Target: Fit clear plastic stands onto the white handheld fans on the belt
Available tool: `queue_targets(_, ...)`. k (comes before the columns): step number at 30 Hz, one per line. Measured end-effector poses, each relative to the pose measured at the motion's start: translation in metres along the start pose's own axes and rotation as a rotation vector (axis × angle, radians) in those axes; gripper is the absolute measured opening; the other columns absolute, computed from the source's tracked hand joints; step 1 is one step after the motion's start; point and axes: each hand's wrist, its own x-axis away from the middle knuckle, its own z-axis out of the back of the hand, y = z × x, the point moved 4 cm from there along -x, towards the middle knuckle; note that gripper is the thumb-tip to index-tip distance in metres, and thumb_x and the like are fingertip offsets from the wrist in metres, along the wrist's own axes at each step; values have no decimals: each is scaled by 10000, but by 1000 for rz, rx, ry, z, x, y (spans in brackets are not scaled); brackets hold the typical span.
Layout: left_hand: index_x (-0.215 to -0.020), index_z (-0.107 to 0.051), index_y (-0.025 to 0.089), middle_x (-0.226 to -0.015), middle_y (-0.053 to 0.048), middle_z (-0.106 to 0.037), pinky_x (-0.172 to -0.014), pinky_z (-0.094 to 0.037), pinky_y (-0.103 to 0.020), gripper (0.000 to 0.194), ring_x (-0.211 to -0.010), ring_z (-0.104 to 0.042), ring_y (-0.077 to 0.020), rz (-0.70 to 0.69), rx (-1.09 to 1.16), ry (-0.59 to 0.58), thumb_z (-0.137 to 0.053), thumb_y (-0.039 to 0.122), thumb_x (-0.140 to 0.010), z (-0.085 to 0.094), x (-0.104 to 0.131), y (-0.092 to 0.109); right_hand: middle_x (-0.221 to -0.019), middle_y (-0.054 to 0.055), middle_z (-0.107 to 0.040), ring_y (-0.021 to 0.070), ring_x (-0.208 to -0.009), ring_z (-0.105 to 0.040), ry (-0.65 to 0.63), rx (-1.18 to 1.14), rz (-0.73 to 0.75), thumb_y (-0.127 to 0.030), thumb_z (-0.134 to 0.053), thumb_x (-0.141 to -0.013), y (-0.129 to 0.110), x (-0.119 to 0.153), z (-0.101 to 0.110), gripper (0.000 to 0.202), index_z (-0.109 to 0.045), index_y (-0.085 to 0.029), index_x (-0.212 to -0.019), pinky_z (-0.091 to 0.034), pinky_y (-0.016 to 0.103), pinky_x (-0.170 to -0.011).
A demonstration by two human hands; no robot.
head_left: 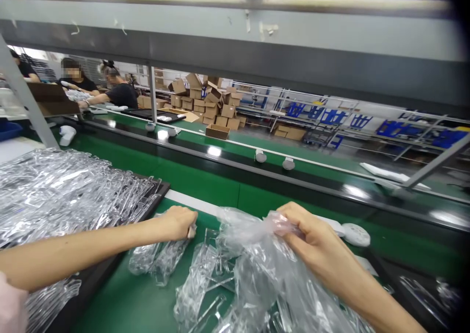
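Note:
My right hand grips the bunched top of a large clear plastic bag. The bag hangs crumpled over the green bench, among clear plastic pieces and a smaller wrapped bundle. My left hand is closed, its knuckles up, above two wrapped clear bundles on the bench. Whatever is in its fingers is hidden. To its left, a dark tray holds a broad heap of clear, hook-shaped plastic parts.
A white round-headed part lies behind my right hand. Another dark tray stands at right. A belt with white parts runs beyond a rail. A shelf beam crosses overhead. Co-workers sit at far left; cardboard boxes are stacked behind.

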Motion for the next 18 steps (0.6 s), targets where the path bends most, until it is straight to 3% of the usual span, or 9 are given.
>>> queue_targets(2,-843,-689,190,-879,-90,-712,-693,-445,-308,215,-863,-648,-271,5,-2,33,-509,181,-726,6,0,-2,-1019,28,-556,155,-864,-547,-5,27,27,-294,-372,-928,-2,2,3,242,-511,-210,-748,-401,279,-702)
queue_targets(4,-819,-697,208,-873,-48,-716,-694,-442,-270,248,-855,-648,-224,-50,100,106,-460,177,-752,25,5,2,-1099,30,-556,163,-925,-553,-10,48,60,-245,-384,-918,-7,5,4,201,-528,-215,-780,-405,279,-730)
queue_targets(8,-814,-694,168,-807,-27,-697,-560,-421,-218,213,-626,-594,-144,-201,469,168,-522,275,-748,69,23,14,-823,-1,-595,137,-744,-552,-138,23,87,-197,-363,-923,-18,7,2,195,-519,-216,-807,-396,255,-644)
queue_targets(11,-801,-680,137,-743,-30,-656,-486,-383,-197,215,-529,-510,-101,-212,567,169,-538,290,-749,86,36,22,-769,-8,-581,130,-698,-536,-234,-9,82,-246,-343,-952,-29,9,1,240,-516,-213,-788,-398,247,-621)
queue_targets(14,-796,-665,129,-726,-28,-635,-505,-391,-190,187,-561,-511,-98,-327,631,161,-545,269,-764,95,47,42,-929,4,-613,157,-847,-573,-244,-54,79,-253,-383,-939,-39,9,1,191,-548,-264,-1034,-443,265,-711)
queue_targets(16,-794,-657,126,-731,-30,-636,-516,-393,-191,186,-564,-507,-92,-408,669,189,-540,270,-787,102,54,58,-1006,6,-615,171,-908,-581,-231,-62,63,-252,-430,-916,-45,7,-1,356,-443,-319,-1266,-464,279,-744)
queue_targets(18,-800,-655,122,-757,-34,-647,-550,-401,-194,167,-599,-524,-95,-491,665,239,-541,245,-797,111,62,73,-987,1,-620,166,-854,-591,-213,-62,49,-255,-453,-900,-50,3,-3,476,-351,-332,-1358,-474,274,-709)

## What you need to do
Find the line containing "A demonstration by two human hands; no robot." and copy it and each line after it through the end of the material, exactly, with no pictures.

## Exercise solution
A demonstration by two human hands; no robot.
head_left: 
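Note:
My right hand grips the bunched top of a large clear plastic bag. The bag hangs crumpled over the green bench, among clear plastic pieces and a smaller wrapped bundle. My left hand is closed, its knuckles up, above two wrapped clear bundles on the bench. Whatever is in its fingers is hidden. To its left, a dark tray holds a broad heap of clear, hook-shaped plastic parts.
A white round-headed part lies behind my right hand. Another dark tray stands at right. A belt with white parts runs beyond a rail. A shelf beam crosses overhead. Co-workers sit at far left; cardboard boxes are stacked behind.
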
Motion for the next 18 steps (0.6 s), targets where the path bends most, until it is straight to 3% of the usual span, or 9 are given.
>>> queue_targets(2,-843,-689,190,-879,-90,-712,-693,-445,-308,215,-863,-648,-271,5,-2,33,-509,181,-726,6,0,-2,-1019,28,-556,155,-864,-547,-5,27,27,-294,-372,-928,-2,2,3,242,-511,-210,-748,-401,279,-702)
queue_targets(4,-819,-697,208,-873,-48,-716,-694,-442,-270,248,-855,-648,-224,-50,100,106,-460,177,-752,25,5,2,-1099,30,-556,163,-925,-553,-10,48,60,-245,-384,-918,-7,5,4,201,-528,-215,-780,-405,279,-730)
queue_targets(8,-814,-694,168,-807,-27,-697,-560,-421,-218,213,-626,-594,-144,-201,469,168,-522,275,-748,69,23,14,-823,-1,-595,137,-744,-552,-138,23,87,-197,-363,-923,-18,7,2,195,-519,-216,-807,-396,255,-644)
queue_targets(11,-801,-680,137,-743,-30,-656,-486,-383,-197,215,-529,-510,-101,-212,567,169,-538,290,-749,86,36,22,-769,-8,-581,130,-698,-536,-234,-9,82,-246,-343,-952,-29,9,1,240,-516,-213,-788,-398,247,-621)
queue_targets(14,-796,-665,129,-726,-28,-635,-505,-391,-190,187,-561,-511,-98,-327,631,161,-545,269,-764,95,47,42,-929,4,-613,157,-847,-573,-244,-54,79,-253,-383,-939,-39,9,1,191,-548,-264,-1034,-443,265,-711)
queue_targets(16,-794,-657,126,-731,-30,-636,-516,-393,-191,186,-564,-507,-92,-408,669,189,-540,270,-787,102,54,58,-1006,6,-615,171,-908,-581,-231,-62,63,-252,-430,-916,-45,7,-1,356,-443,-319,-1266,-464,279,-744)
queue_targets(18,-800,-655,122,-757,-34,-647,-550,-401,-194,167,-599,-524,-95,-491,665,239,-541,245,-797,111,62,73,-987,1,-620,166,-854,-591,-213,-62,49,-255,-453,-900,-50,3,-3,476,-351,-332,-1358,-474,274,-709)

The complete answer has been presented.